§ **PROBLEM DESCRIPTION**
Below are the records; give again exactly the lines from the one containing "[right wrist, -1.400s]" through the one containing "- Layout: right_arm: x", leaving out pictures.
......
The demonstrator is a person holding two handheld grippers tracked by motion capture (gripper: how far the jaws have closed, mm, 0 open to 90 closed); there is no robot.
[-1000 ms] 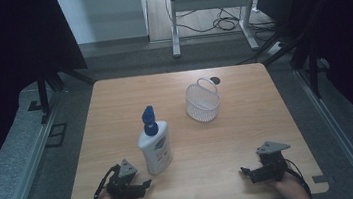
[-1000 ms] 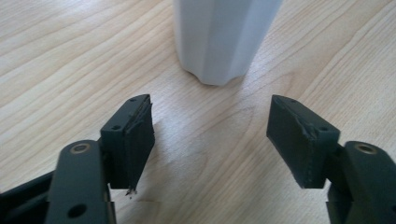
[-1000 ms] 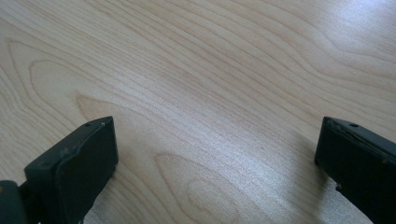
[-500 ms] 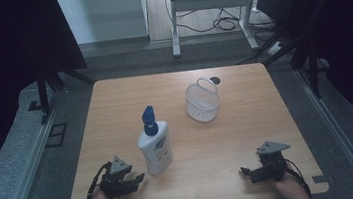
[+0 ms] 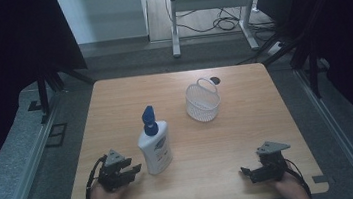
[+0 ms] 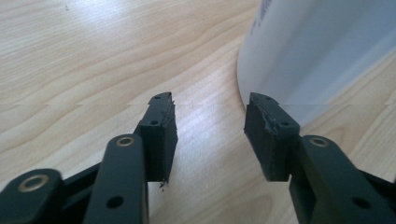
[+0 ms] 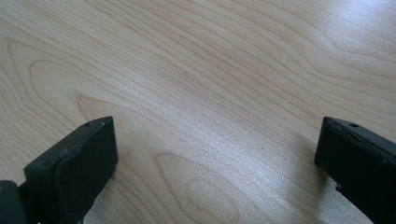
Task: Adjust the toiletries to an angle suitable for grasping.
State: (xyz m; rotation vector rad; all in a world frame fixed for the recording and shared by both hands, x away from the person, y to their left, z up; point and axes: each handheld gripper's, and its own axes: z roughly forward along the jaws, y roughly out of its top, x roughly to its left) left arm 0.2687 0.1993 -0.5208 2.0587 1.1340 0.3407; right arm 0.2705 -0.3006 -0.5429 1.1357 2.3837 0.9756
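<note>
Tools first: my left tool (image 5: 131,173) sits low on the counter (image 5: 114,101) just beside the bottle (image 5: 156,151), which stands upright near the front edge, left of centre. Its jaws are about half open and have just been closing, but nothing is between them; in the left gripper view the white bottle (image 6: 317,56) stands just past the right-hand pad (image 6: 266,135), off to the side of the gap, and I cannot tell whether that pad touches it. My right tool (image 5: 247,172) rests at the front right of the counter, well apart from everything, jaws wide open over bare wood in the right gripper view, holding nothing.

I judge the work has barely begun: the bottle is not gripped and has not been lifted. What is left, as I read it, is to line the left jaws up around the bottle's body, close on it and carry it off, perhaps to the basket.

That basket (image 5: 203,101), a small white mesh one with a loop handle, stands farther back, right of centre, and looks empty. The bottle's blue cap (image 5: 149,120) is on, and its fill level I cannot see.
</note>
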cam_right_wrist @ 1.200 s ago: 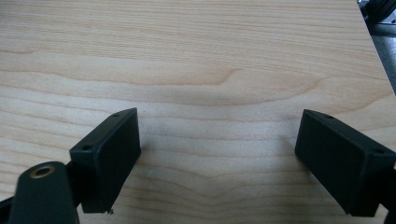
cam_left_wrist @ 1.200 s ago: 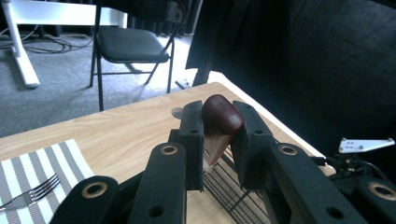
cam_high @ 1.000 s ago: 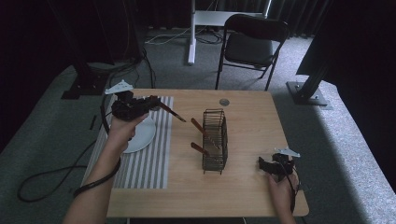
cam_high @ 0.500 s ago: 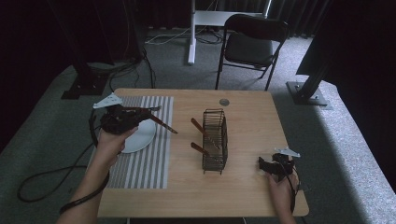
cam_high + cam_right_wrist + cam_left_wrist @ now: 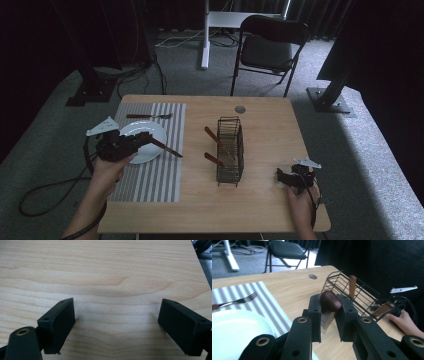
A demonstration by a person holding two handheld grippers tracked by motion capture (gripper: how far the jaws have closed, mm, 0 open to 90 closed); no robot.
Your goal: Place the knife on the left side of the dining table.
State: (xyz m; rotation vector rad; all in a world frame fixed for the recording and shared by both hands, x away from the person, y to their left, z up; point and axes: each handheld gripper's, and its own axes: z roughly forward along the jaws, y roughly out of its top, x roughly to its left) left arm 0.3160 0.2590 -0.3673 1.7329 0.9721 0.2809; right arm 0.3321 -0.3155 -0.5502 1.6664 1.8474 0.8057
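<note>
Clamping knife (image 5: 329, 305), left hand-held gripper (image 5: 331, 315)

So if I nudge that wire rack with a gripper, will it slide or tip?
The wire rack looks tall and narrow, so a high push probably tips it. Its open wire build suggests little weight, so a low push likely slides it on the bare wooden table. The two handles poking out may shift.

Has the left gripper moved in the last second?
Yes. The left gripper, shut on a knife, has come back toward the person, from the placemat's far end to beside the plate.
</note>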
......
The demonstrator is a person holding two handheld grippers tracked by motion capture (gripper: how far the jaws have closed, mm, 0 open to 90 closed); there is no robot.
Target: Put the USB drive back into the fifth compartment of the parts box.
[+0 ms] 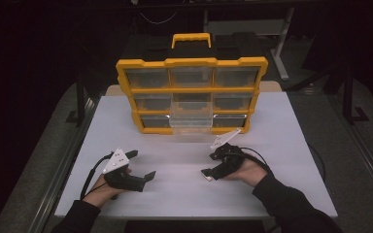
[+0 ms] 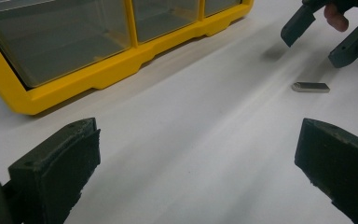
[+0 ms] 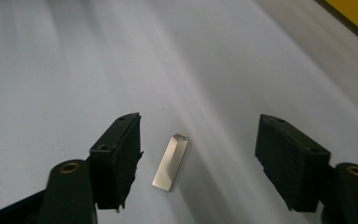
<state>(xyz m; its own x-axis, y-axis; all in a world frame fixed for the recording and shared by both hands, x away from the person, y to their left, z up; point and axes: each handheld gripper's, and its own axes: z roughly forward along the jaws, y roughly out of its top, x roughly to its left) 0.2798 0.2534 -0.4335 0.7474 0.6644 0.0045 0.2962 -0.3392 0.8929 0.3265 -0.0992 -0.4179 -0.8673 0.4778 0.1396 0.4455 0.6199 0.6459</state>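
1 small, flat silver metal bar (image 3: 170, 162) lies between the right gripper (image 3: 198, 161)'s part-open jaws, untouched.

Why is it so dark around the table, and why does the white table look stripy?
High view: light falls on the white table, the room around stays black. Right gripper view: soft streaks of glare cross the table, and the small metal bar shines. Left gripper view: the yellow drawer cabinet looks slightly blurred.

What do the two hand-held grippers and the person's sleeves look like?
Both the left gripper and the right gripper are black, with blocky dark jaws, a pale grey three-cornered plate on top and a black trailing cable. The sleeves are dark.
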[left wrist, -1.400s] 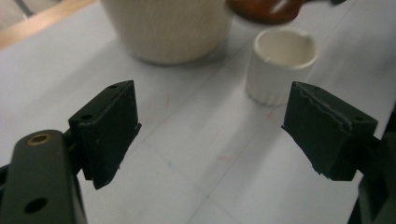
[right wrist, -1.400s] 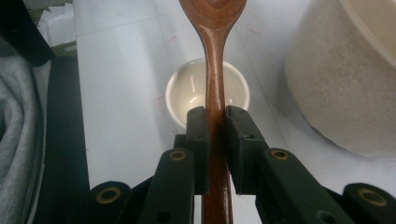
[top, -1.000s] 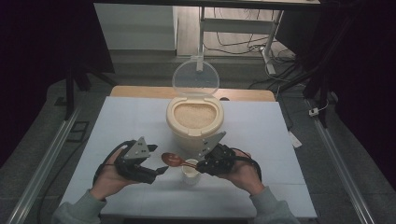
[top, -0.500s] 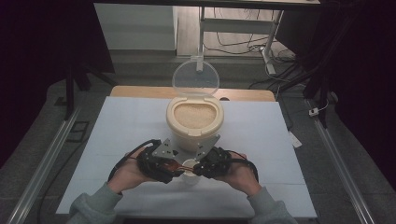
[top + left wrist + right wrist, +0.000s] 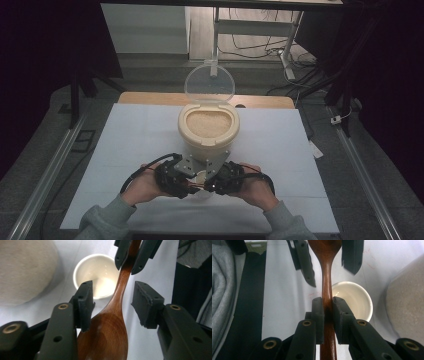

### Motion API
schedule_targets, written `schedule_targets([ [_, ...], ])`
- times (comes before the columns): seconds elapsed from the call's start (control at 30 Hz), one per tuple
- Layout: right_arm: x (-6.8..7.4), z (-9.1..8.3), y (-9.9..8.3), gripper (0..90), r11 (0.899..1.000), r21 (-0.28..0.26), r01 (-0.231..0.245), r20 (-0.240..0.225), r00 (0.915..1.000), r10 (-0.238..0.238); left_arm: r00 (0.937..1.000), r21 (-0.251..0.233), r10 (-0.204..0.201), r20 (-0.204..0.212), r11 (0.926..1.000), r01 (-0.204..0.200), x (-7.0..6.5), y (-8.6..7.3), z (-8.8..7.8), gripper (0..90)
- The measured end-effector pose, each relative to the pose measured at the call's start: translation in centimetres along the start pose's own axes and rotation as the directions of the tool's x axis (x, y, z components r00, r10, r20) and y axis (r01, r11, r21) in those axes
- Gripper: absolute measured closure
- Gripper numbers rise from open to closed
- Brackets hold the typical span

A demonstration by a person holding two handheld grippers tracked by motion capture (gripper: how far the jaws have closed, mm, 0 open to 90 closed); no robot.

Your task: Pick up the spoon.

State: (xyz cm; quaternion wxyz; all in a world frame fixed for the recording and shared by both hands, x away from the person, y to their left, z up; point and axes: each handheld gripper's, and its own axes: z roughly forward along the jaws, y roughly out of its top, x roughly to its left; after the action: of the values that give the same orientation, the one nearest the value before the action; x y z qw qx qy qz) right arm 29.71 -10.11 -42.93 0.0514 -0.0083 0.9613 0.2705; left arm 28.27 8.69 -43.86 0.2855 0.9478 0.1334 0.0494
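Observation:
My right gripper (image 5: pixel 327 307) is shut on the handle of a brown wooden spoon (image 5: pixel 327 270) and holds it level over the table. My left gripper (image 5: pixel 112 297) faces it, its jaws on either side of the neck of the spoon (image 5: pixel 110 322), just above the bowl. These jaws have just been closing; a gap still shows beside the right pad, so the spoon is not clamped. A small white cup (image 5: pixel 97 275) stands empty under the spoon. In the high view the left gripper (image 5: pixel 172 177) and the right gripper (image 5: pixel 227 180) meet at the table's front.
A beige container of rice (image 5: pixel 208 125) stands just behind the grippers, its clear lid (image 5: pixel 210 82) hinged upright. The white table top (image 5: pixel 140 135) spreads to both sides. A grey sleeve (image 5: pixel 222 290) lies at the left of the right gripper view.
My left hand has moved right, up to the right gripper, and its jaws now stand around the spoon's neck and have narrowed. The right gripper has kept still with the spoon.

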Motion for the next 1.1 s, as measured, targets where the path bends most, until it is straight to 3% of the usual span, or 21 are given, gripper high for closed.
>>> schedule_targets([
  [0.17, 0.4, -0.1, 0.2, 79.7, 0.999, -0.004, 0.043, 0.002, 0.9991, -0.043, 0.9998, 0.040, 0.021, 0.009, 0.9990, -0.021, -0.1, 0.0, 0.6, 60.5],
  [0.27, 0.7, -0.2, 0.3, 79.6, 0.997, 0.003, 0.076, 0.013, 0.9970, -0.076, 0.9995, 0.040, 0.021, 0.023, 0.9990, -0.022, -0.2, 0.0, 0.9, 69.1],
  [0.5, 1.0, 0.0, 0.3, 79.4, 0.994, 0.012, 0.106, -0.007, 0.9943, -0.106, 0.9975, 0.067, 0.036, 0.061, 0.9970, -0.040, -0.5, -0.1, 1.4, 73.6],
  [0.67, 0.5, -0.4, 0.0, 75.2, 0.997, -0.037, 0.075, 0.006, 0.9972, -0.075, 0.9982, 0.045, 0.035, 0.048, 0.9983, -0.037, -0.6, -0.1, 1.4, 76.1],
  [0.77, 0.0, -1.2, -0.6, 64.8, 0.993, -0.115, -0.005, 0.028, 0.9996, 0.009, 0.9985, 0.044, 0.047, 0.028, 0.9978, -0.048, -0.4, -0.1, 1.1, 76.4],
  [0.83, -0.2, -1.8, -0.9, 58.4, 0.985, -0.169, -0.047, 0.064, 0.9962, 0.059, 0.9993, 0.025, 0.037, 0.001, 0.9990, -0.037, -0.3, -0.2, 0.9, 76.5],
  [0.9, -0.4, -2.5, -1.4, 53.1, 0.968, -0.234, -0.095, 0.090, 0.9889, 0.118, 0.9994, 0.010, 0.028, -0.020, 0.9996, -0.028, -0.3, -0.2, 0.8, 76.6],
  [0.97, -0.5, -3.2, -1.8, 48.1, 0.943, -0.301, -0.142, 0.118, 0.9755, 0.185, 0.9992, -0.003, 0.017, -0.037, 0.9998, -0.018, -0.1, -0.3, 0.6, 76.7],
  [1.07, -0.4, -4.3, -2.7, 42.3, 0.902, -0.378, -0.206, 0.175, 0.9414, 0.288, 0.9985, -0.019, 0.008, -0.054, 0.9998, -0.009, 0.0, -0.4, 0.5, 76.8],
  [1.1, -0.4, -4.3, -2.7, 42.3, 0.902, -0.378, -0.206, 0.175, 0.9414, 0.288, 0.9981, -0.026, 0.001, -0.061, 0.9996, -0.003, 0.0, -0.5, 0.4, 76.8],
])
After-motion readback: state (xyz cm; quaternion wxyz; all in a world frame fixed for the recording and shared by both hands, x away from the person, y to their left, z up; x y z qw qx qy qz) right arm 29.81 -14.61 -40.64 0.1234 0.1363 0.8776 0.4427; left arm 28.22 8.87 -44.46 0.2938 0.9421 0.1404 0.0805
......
§ **EXERCISE RESPONSE**
[right wrist, -1.400s] 
[top, -1.000s] 
[top, -0.500s] 
[top + left wrist + right wrist, +0.000s] 

### Motion API
schedule_targets, written `schedule_targets([ [_, ...], ])`
- times (comes before the columns): seconds elapsed from the call's start (control at 30 Hz), one per tuple
- Layout: right_arm: x (-6.8..7.4), z (-9.1..8.3), y (-9.9..8.3), gripper (0..90), r11 (0.899..1.000), r21 (-0.28..0.26), r01 (-0.231..0.245), r20 (-0.240..0.225), r00 (0.915..1.000), r10 (-0.238..0.238); left_arm: r00 (0.937..1.000), r21 (-0.251..0.233), r10 (-0.204..0.201), r20 (-0.204..0.212), r11 (0.926..1.000), r01 (-0.204..0.200), x (-7.0..6.5), y (-8.6..7.3), z (-8.8..7.8), gripper (0..90)

What came before is the complete response.